START Material to process
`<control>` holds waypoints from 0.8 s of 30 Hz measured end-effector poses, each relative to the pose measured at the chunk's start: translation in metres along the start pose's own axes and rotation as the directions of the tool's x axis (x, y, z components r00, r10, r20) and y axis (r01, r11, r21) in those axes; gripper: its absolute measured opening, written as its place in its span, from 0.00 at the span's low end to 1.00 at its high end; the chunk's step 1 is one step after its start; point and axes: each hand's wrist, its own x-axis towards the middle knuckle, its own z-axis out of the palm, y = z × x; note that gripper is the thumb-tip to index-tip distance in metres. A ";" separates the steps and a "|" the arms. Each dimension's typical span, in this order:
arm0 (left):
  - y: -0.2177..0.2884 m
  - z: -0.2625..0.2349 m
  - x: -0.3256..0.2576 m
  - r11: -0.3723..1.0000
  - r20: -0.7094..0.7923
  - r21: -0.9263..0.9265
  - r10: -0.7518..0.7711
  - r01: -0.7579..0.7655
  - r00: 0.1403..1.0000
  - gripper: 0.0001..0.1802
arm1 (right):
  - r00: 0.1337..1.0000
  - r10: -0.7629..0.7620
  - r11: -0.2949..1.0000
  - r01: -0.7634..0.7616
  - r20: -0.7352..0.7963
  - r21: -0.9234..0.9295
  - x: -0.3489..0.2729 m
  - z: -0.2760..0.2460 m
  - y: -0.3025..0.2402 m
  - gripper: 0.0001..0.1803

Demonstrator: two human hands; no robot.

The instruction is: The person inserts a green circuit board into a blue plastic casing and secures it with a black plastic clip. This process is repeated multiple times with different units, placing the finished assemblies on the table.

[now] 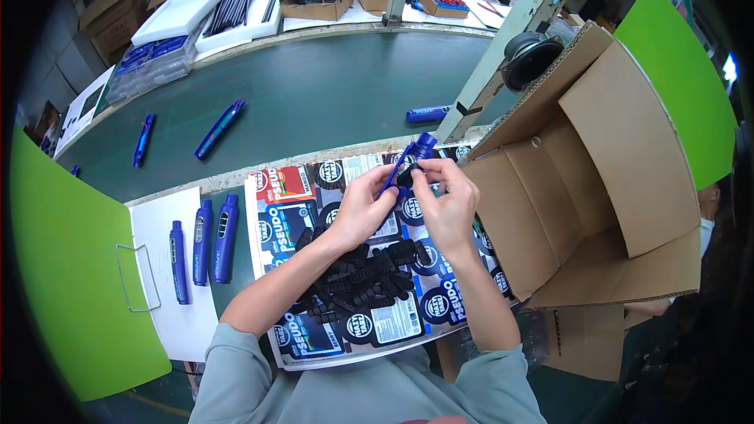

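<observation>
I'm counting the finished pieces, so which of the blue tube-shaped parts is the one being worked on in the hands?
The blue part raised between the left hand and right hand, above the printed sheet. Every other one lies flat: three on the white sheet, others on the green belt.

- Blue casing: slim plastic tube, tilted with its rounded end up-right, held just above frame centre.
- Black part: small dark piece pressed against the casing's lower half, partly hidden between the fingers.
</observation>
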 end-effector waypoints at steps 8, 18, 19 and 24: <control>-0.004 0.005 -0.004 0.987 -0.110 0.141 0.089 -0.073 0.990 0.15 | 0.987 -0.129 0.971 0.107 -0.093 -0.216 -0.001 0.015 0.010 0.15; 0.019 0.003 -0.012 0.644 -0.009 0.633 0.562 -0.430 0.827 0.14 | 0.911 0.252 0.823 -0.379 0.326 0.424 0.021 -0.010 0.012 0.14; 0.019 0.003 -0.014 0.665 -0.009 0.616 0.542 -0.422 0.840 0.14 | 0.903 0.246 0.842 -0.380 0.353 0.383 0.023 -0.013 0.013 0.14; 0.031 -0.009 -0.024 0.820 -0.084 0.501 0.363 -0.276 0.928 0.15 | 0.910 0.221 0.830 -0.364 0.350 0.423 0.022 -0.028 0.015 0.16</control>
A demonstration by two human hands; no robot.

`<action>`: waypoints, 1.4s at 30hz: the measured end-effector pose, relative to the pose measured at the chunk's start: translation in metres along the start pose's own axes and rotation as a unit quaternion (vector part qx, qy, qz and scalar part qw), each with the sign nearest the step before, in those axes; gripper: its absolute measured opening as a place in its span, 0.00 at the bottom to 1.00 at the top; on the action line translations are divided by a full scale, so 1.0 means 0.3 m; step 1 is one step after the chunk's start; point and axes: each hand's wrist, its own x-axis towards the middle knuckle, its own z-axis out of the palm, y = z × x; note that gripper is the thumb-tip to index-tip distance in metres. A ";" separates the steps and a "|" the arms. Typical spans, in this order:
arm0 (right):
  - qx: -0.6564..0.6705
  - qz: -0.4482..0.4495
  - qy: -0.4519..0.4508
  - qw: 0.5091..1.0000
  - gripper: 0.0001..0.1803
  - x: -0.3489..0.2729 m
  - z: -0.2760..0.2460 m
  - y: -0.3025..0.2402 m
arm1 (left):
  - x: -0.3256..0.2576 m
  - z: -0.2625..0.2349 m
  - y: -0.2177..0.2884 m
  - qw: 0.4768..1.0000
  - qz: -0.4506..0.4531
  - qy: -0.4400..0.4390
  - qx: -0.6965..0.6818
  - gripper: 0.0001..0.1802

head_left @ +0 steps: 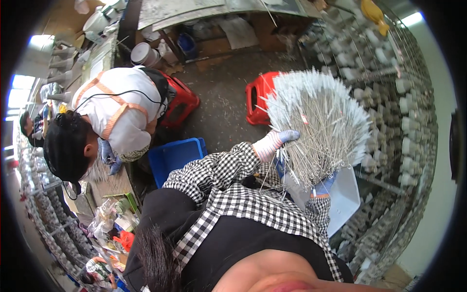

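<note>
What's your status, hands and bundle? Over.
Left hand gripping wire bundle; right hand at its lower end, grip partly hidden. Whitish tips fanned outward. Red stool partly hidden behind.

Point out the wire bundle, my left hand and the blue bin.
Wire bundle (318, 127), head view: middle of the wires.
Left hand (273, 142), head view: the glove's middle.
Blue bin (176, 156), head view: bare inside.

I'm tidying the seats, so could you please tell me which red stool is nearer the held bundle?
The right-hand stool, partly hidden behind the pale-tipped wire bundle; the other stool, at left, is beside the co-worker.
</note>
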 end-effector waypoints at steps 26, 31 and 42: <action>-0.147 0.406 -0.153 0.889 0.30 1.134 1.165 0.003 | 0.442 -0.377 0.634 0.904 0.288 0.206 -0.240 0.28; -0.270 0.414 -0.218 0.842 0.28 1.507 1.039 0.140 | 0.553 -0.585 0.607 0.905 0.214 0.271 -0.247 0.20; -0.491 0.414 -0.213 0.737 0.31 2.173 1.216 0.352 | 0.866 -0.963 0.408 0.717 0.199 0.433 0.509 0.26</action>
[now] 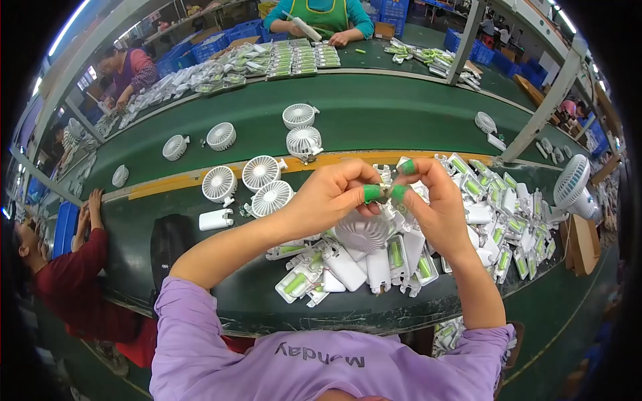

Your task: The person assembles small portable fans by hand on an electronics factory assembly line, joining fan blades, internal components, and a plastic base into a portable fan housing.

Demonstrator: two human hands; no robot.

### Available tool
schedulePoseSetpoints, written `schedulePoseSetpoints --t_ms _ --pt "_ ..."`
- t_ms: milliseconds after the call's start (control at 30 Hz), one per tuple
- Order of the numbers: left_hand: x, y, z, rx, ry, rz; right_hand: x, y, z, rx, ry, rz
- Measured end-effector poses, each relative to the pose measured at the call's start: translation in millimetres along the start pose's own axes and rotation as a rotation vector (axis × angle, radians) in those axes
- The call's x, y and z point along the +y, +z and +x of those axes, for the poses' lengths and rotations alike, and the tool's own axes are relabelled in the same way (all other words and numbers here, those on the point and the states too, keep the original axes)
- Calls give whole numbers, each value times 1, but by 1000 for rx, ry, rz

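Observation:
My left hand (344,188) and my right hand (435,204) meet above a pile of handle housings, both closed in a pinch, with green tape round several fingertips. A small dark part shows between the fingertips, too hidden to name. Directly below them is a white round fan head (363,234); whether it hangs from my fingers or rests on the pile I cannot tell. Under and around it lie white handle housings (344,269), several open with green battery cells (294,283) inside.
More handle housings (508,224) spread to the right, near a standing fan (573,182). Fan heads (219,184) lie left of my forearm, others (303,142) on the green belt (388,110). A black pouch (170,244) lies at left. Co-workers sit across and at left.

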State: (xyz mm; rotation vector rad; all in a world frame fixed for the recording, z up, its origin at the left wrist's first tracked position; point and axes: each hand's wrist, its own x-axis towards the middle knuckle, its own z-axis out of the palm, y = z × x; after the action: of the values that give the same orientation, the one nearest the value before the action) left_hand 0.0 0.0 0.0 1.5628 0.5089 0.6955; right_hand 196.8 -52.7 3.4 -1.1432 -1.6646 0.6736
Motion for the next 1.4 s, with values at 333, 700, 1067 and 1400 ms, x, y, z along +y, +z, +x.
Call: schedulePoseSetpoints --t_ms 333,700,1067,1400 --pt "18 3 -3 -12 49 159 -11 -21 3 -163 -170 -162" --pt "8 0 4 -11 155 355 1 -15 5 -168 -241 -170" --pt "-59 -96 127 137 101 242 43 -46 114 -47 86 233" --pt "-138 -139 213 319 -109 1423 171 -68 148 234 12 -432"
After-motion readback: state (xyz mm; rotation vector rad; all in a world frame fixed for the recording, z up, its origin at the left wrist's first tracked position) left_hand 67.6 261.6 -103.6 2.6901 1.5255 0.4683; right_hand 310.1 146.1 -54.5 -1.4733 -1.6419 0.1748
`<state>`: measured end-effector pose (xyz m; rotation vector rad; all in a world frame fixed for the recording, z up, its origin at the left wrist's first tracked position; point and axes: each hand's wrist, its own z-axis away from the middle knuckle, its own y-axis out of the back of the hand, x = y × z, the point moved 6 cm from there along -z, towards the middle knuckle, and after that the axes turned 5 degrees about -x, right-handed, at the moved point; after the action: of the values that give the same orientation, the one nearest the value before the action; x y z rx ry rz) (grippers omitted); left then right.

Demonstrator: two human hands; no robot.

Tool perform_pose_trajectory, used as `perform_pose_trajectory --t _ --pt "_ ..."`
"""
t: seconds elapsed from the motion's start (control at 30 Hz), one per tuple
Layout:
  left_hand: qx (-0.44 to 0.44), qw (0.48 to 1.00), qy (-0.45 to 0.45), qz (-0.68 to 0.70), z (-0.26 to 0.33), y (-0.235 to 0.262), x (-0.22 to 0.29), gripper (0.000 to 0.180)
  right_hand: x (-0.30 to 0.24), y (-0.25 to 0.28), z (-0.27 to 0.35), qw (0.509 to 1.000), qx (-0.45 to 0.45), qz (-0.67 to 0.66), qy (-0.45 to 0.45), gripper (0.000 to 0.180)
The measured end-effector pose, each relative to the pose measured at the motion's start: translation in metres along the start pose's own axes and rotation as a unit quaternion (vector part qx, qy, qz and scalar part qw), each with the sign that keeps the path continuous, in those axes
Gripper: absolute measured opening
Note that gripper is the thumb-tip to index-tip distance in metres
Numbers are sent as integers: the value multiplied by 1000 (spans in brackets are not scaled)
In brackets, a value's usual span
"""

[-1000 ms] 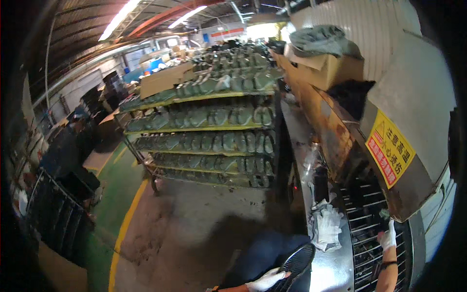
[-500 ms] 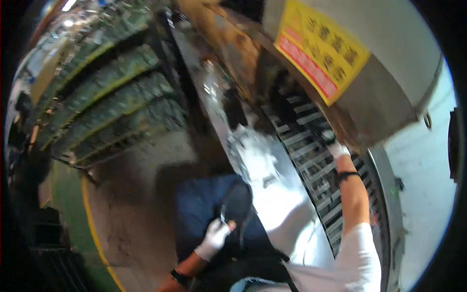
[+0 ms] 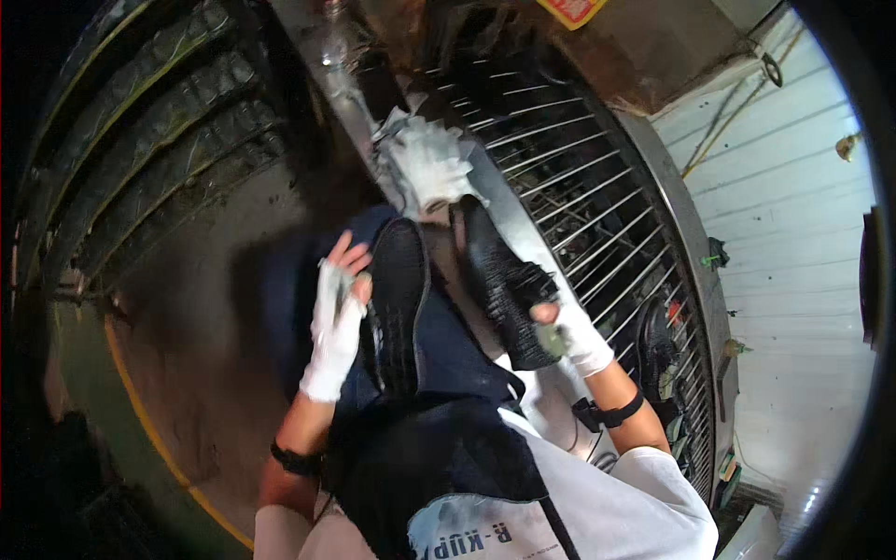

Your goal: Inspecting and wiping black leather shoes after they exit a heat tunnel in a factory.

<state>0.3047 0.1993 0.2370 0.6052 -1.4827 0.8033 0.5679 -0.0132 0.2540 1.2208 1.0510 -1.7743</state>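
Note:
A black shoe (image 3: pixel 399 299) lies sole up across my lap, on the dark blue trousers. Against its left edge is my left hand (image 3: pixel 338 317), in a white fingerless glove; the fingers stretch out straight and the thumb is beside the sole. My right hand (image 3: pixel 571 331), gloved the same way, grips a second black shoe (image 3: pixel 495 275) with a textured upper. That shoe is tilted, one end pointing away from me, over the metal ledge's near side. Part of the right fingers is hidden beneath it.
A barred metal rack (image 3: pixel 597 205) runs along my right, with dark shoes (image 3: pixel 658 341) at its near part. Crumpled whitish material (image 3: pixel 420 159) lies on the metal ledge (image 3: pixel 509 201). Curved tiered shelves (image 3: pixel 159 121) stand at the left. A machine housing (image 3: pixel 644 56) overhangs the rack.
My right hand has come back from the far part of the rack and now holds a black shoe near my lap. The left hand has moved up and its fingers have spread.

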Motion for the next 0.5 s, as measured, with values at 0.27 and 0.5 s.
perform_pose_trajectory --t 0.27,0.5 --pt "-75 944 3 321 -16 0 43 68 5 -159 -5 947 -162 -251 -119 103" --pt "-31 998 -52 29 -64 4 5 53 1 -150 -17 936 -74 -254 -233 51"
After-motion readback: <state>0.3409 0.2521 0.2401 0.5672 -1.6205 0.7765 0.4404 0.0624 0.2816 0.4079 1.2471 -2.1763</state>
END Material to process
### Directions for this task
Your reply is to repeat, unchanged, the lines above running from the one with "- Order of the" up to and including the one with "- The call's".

### Task result
- Order of the numbers: left_hand: x, y, z, rx, ry, rz; right_hand: x, y, z, rx, ry, rz
- Measured end-effector poses, each relative to the pose measured at the call's start: translation in millimetres along the start pose's own axes and rotation as a rotation vector (axis × angle, radians) in those axes
- The call's x, y and z point along the +y, +z and +x of those axes, for the poses' lengths and rotations alike, and the tool's own axes are relabelled in the same way (all other words and numbers here, those on the point and the states too, keep the original axes)

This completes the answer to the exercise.